7 Tips To Fund Your Home-Based Business!
For most home-based businesses, bank loans are the traditional sources of funds. However, it is not always easy to obtain. If you are having problems tapping into this resource, do not fret. There are other ways to secure funding. Here are a few suggestions for you:
1. Personal credit cards are still the number one way that novice entrepreneurs fund their businesses. Of course, the rates are not attractive, but at least you won’t be required much collateral other than your credit score and credit is available right away upon approval. Even more effective than personal credit cards are business credit cards. You can call your bank, tell them you are starting a business, and receive assistance in applying. While they will still require you to pledge your credit score, it will not appear on your profile, hence, could make it easier to secure funding in the future.

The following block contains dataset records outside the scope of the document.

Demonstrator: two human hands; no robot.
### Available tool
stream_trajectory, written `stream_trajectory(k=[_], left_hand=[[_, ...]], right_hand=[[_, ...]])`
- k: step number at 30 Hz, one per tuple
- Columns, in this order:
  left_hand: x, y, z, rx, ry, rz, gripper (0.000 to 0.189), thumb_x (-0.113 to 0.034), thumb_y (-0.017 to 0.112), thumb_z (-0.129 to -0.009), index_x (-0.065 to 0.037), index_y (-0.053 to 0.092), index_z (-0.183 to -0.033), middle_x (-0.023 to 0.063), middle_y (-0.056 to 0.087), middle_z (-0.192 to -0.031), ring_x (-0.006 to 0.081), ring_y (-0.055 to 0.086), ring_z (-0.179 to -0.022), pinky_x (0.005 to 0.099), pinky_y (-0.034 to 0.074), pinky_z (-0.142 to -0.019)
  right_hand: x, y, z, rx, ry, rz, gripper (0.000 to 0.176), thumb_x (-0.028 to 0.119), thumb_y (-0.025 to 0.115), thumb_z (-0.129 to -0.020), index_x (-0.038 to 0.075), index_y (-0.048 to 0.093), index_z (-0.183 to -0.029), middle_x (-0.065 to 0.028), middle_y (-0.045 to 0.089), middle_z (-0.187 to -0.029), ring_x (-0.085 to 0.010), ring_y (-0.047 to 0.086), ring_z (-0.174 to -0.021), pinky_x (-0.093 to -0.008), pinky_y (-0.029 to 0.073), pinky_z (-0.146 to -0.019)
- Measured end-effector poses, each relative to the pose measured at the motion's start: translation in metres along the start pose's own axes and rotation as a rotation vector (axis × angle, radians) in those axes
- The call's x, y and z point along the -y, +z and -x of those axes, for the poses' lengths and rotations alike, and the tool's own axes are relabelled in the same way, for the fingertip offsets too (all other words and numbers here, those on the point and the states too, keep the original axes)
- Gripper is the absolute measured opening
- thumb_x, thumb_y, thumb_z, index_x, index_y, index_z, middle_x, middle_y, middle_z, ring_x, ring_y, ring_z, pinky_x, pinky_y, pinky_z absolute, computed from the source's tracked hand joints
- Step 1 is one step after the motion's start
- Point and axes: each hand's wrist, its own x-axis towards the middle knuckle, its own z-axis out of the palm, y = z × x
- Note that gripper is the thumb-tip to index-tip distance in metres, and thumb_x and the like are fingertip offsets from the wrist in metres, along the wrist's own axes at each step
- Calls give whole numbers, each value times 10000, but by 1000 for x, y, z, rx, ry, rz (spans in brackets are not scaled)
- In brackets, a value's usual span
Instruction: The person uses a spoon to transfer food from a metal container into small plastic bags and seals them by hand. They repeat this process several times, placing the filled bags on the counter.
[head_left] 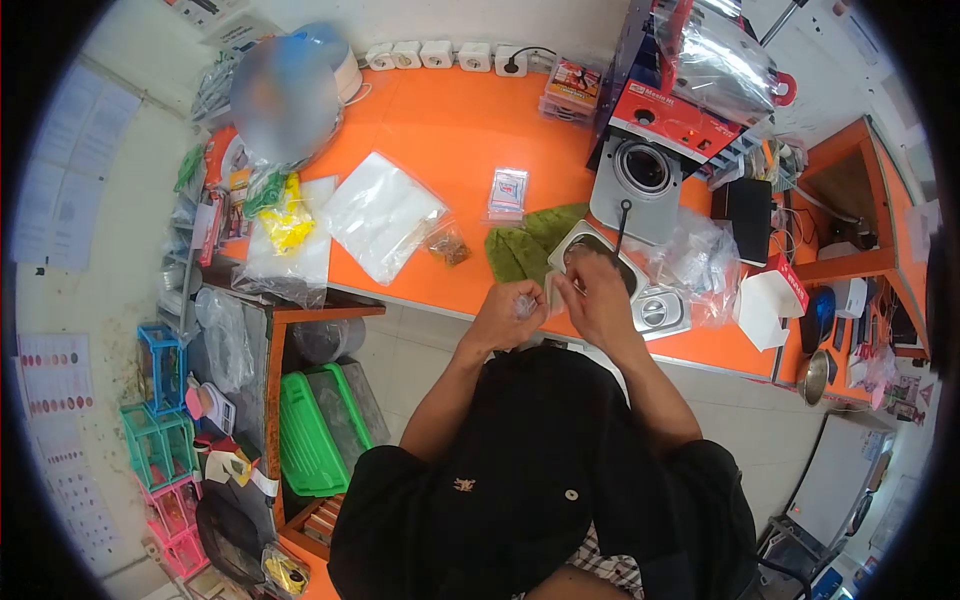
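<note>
My left hand [505,318] is closed around a crumpled piece of clear plastic [524,304], close to the table's front edge. Beside it, my right hand [600,300] has its fingers bent over the near side of a rectangular metal pan [625,268]. Between the two hands is a small clear plastic bag [555,291], which the right thumb seems to pinch. A black-handled ladle [623,225] stands in the pan. Just behind the hands lies a green cloth [515,252]. The pan's lid [658,312] sits at its right.
An orange table [450,130] stretches ahead. On it are a stack of clear plastic bags [375,215], a small printed packet [507,192], a yellow bag [289,222] and a red sealing machine [660,125]. A crumpled plastic bag [697,255] lies right of the pan.
</note>
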Motion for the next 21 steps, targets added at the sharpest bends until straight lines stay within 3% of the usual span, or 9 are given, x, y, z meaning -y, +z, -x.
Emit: stream_trajectory(k=[1, 3, 8, 11, 13, 14, 16, 19, 21], left_hand=[[1, 3, 1, 24, 10, 14, 108, -98, 677, -872, 5, 652, -860, 29, 656, -737, 63, 564, -686, 261, 468, -626], [2, 10, 4, 71, -81, 58, 89, -82, 648, -873, 6, 652, -861, 24, 657, -742, 70, 570, -693, 268, 473, -633], [19, 33, 8, 59, -137, 274, 158, -137, 616, -895, 8, 644, -840, -5, 562, -650, 85, 488, -605, 296, 423, -549], [24, 41, 8, 58, -167, 213, 149, -125, 600, -884, 12, 656, -866, 66, 608, -654, 139, 552, -576, 323, 435, -543], [32, 52, 4, -151, -114, -78, 128, -130, 623, -833, -5, 642, -817, 176, 634, -697, 284, 619, -572, 383, 459, -536], [34, 59, 4, -146, -112, -78, 128, -130, 623, -833, -5, 642, -817, 176, 634, -697, 284, 619, -572, 383, 459, -536], [16, 69, 4, -233, -73, -292, 149, -158, 653, -791, -28, 603, -737, 227, 612, -730, 400, 624, -640, 443, 475, -544], [11, 70, -2, -276, 147, -289, 186, -168, 692, -758, -48, 568, -689, 193, 600, -679, 414, 616, -633, 472, 475, -549], [10, 68, 0, -282, 36, -327, 160, -152, 707, -750, -51, 584, -730, 178, 616, -719, 401, 630, -670, 462, 486, -573]], right_hand=[[-1, 0, 4, 0, 3, 0, 150, 178, 697, -881, 50, 660, -949, -173, 641, -986, -392, 589, -926, -475, 443, -786], [-6, 1, 13, 367, 160, -196, 179, 183, 642, -908, 6, 667, -908, -245, 658, -855, -445, 626, -838, -517, 466, -752], [-18, 14, 28, 304, 143, -241, 217, 178, 602, -900, -11, 677, -826, -252, 657, -757, -452, 647, -751, -530, 494, -709], [-23, 27, 37, 241, 196, -116, 228, 197, 610, -885, 3, 685, -792, -243, 655, -728, -453, 646, -710, -525, 510, -683], [-24, 28, 43, 163, 219, -13, 238, 215, 619, -877, 9, 690, -780, -240, 653, -709, -454, 645, -689, -522, 521, -667], [-25, 26, 41, 131, 289, 178, 242, 228, 627, -866, 15, 697, -776, -238, 653, -696, -450, 648, -675, -517, 533, -659], [-22, 19, 36, 94, 362, 372, 245, 241, 636, -855, 20, 704, -771, -237, 654, -683, -447, 651, -661, -512, 546, -651], [-20, 13, 32, 68, 322, 170, 276, 270, 646, -843, 28, 719, -732, -225, 647, -641, -425, 654, -627, -509, 553, -623], [-29, 18, 35, 55, 308, 276, 254, 258, 664, -817, 29, 718, -721, -227, 652, -651, -427, 661, -639, -504, 552, -620]])
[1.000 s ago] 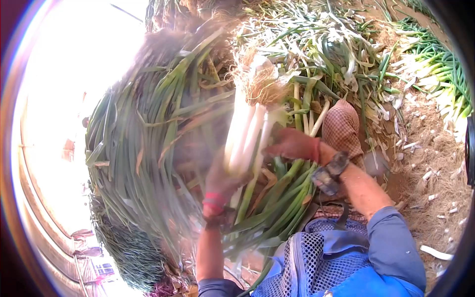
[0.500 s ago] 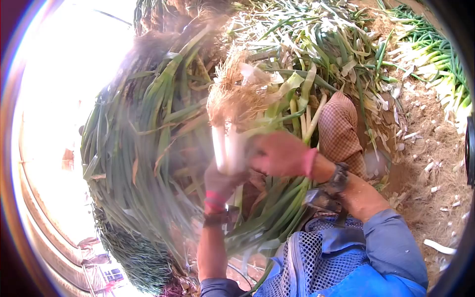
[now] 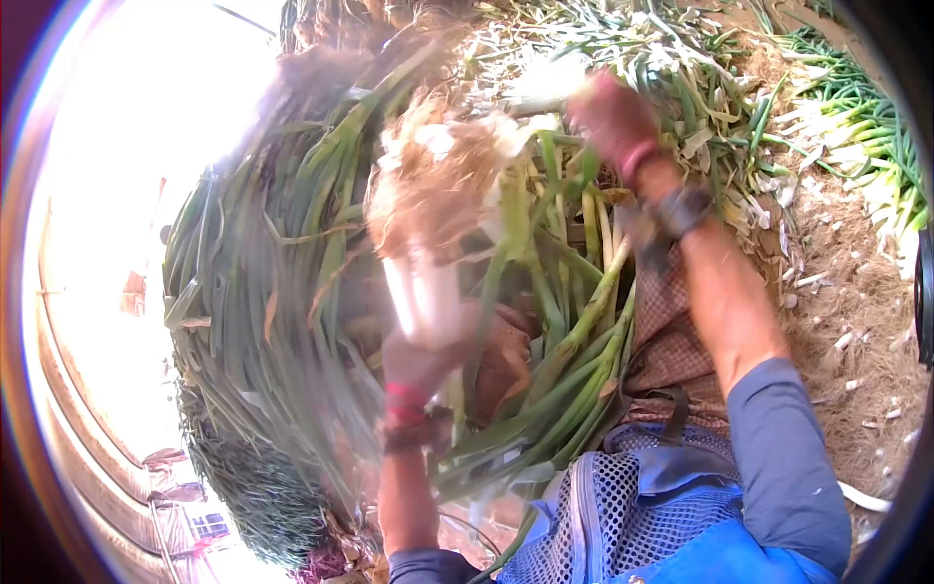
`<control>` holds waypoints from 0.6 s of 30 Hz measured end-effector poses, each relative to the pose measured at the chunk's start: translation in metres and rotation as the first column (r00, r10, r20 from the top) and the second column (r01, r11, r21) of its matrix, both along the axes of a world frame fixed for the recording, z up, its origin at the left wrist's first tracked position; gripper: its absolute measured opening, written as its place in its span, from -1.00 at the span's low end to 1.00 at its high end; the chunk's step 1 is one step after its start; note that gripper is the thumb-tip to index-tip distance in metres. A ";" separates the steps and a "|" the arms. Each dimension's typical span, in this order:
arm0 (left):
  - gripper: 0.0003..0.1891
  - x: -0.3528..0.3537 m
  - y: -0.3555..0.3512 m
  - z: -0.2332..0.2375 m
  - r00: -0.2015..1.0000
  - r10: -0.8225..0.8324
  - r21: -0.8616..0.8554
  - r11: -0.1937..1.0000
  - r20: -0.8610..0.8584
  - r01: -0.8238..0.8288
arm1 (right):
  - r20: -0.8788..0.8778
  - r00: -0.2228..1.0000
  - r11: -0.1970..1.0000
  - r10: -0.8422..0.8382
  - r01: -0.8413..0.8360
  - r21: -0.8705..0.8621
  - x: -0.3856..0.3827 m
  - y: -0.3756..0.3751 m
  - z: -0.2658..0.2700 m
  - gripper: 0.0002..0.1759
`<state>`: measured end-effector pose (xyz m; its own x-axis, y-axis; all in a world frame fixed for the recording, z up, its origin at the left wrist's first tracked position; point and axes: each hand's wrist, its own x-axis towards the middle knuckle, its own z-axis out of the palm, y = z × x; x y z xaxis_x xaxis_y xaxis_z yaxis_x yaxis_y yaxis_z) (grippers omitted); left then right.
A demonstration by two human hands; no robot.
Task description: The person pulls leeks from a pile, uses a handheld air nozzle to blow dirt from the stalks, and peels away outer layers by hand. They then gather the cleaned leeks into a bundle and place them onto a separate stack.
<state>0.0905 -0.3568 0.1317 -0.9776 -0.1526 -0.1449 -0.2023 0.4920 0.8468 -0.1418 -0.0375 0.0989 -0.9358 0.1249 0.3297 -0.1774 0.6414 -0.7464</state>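
My gloved left hand (image 3: 420, 362), with a red cuff, is closed around a few green onions (image 3: 423, 292). Their white stalks point up, topped by a shaggy tan root mass (image 3: 428, 180). Higher and to the right, my gloved right hand (image 3: 615, 119) is blurred by motion but looks curled closed. A pale streak (image 3: 553, 86) shows at its fingers; I cannot tell what it is. Loose green leaves (image 3: 545, 243) lie between the two hands. Below them, long green stalks (image 3: 564, 389) fan toward my lap.
A large heap of green onions (image 3: 253, 253) fills the left side, with a darker bundle (image 3: 253, 496) below it. Peeled leaf scraps (image 3: 632, 49) pile up at the top. Cleaned green onions (image 3: 876, 146) lie in a row at right, beside littered ground (image 3: 846, 311).
My right hand has swung up and right, away from the stalks. My left hand, still holding the green onions, has shifted slightly left, and the roots tilt left.
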 end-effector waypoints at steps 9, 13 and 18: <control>-0.42 0.011 -0.030 0.036 0.994 0.047 0.114 0.992 0.096 -0.058 | -0.025 0.678 0.572 0.734 -0.638 -0.516 0.024 0.037 0.075 -0.28; -0.27 0.017 -0.017 0.052 0.989 -0.018 0.116 0.993 0.146 0.001 | 0.345 0.545 0.608 0.764 -0.788 -0.100 0.060 -0.035 0.106 0.14; -0.18 0.025 -0.017 0.057 0.981 -0.032 0.233 0.972 0.194 -0.015 | -0.050 0.372 0.134 0.927 -0.453 -0.881 0.091 -0.087 0.016 -0.43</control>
<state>0.1152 -0.3733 0.1887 -0.9279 -0.0836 -0.3632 -0.3714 0.2885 0.8825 -0.0509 -0.1249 0.1151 -0.6720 -0.7348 0.0916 0.2480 -0.3399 -0.9072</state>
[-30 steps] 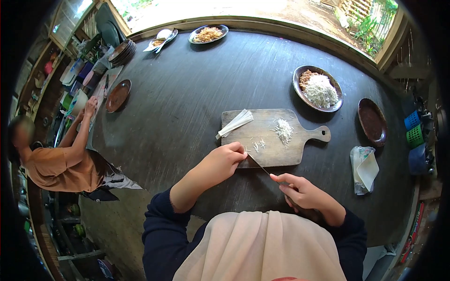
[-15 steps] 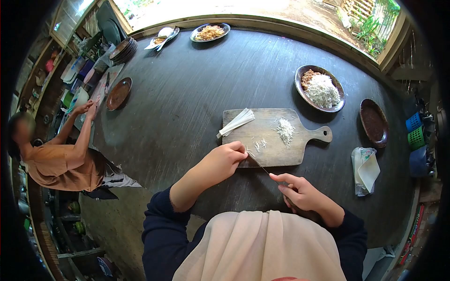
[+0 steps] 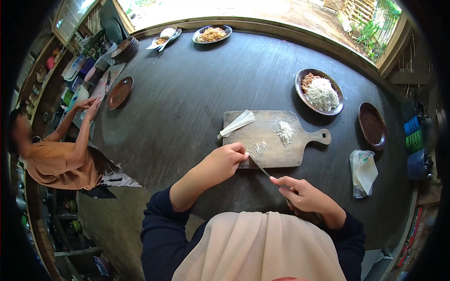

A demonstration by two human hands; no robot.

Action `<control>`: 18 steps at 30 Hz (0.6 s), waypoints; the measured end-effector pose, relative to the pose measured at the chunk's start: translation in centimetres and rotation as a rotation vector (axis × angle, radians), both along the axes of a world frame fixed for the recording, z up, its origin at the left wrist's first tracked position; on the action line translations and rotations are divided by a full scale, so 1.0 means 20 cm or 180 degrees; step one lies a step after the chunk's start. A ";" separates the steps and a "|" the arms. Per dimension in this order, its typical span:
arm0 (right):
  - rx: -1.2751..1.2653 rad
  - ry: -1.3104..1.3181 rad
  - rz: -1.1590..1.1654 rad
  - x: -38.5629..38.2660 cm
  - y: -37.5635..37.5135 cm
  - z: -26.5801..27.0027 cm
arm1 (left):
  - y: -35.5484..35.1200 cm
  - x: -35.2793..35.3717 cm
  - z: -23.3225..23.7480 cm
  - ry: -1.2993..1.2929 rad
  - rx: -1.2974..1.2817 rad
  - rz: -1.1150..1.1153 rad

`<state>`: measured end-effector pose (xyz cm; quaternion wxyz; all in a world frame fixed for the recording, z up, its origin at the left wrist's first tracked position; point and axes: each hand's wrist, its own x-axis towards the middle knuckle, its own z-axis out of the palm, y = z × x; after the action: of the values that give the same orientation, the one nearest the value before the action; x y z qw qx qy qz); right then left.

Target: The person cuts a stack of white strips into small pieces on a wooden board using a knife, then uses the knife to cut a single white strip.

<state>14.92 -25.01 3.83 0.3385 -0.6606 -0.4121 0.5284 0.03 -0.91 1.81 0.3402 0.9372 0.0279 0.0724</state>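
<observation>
My right hand (image 3: 303, 193) is closed round the handle of a knife (image 3: 259, 166), whose thin blade slants up to the near edge of a wooden cutting board (image 3: 276, 157). At the board's near left corner my left hand (image 3: 229, 157) is closed, fingertips pinched beside the knife tip; whatever they hold is hidden. Small white shreds (image 3: 260, 145) lie just beyond those fingertips. Farther right on the board is a larger heap of white shreds (image 3: 284, 133). Pale flat strips (image 3: 236, 123) lie stacked over its far left corner.
A plate (image 3: 300, 89) of white shreds and brown food stands beyond the board. An oval brown dish (image 3: 373, 125) and a plastic packet with pale sheets (image 3: 363, 174) lie to the right. Noodle-like food fills a far plate (image 3: 211, 34). Another person (image 3: 65, 159) works at the left.
The knife blade has turned slightly and shows more of its flat side. My right hand has shifted a little; my left hand stays at the board's corner.
</observation>
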 end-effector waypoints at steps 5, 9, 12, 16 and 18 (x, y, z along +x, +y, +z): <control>0.0219 0.0263 -0.0291 -0.02 0.00 -0.10 | 0.00 0.00 -0.01 -0.0016 0.0058 -0.0039; 0.0132 0.0320 -0.0276 -0.03 0.01 -0.08 | 0.00 0.00 0.00 -0.0024 0.0046 -0.0059; 0.0141 0.0335 -0.0255 -0.03 0.00 -0.08 | 0.00 0.00 0.00 0.0003 0.0074 -0.0059; 0.0060 0.0463 -0.0183 -0.02 0.01 -0.07 | 0.00 0.00 0.00 0.0017 0.0045 -0.0037; 0.0029 0.0496 -0.0201 -0.01 0.01 -0.07 | 0.00 0.00 -0.01 0.0007 0.0059 -0.0039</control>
<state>14.64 -24.83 2.48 0.3890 -0.6286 -0.3658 0.5655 0.02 -0.93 1.70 0.3319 0.9405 0.0219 0.0695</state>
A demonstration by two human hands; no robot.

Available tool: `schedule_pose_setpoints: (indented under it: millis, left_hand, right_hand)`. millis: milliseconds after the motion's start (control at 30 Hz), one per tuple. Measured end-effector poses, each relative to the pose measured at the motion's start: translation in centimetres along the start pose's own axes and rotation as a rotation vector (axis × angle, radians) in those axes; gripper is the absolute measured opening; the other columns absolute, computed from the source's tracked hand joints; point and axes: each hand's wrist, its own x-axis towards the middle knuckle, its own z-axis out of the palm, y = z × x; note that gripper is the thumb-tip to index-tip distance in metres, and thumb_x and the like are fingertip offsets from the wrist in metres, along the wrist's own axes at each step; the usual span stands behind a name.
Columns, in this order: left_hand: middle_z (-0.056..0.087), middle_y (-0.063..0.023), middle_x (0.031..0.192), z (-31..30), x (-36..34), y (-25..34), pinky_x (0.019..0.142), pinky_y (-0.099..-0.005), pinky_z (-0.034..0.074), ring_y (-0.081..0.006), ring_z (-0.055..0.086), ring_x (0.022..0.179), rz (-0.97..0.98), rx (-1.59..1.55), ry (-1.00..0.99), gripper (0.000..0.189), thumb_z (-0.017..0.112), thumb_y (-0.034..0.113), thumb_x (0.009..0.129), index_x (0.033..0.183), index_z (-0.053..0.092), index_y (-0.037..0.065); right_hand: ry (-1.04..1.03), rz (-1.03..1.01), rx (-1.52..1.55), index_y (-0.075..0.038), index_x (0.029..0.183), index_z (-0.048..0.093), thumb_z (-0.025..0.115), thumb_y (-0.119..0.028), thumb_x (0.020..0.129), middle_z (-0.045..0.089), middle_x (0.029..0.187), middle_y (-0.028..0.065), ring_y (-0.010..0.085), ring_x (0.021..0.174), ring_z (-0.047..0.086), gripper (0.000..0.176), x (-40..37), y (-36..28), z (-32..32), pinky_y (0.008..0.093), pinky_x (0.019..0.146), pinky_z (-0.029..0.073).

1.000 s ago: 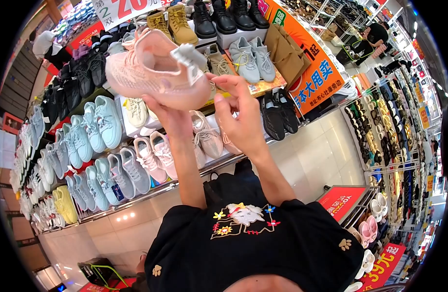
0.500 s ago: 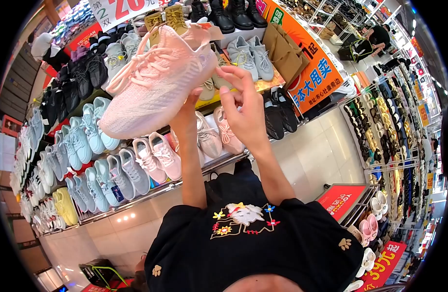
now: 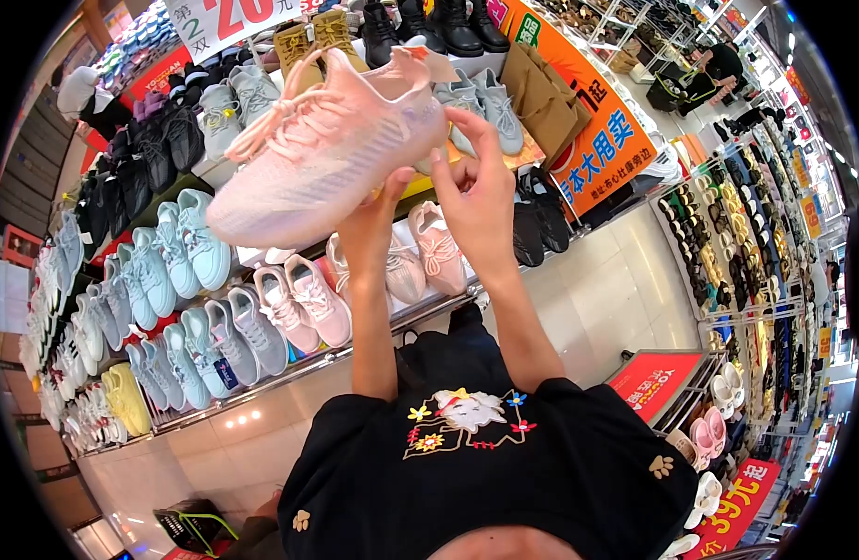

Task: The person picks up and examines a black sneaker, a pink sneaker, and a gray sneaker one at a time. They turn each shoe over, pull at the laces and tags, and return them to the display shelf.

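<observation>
A pale pink knit sneaker (image 3: 327, 154) with pink laces is held up in front of the shoe display, its toe pointing left. My left hand (image 3: 371, 219) supports it from below near the heel, with the fingers mostly hidden behind the sole. At the back of the heel is my right hand (image 3: 473, 182), its index finger touching the shoe, the thumb raised apart and the other fingers curled. A small tag sticks out by the collar. Below the sneaker, pink shoes (image 3: 303, 301) stand on the lower display row.
Light blue shoes (image 3: 173, 247) and a yellow pair (image 3: 126, 397) line the rack at left. An orange sign (image 3: 602, 140) stands beside a brown paper bag (image 3: 541, 93). Sandal racks (image 3: 728, 243) are at right. One person (image 3: 723, 65) is at upper right, another (image 3: 84, 93) at upper left.
The sneaker has shifted slightly right and tipped, its toe a little higher and its side turned more to view. My right hand has moved slightly, its index finger now on the heel.
</observation>
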Motion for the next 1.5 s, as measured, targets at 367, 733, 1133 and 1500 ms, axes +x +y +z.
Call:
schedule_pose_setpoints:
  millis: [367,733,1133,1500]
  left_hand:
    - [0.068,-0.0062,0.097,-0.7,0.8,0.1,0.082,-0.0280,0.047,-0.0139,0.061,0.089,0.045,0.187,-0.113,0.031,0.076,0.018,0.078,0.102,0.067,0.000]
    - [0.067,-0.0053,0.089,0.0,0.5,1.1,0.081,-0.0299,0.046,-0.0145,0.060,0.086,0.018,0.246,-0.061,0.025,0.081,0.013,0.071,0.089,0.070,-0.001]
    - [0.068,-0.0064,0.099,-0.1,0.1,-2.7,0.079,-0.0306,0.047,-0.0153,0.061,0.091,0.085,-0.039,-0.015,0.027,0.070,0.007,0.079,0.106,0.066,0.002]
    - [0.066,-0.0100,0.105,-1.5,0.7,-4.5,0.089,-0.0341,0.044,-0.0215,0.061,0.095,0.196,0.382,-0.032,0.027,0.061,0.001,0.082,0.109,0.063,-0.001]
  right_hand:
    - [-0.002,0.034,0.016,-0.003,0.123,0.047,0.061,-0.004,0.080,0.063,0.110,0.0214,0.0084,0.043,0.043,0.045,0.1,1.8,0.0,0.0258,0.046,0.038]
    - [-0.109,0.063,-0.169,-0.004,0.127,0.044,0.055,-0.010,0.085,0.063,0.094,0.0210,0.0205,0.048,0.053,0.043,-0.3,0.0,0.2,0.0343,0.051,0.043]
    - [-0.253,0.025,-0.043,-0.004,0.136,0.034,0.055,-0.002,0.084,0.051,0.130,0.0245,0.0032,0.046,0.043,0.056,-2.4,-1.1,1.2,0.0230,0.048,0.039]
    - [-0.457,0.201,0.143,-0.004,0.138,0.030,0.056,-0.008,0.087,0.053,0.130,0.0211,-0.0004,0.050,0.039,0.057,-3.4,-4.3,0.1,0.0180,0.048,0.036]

2. There are many companies that provide micro-loans to people without applying “use of proceeds” requirements. These loans are considered unsecured though. An individual who has good credit could receive up to $50,000. Ask your financial adviser about peer-to-peer lending.
3. Invest a portion of your retirement fund into your business without getting a loan or taking a taxable distribution. If you believe your new business has great opportunity for growth, it really makes sense to invest instead of getting a loan, which saves on the interest you’d otherwise pay the bank.
4. Small Business Administration’s Microloan Program: This program provides startups with loans of up to $50,000. The average loan is just $13,000 and must be repaid within a maximum of six years.
5. Cash-out refinance: There are no “use of proceeds” requirements, these loans are typically amortized over 30 years, and because rates are near an all-time low, this can be a very attractive option for you. Keep in mind that cashing out home equity through a refinance means that you would have to pay interest on the entire amount regardless of whether you use it right away.
6. Unlike a cash-out refinance, a home equity line of credit allows you to use cash as needed, and interest only increases on the withdrawn amount. HELOCs are typically amortized over 15-20 years and are variable, so your payments will be understandably slightly larger because they’re paid off faster.
7. An equipment lease is a loan in which a lender buys equipment and then “rents” it to a business at a flat monthly rate for a specified number of months. At the end of the lease, the business owner may purchase the equipment for its fair market value. This option is great for home-made businesses that are making small purchases and have no earnings yet.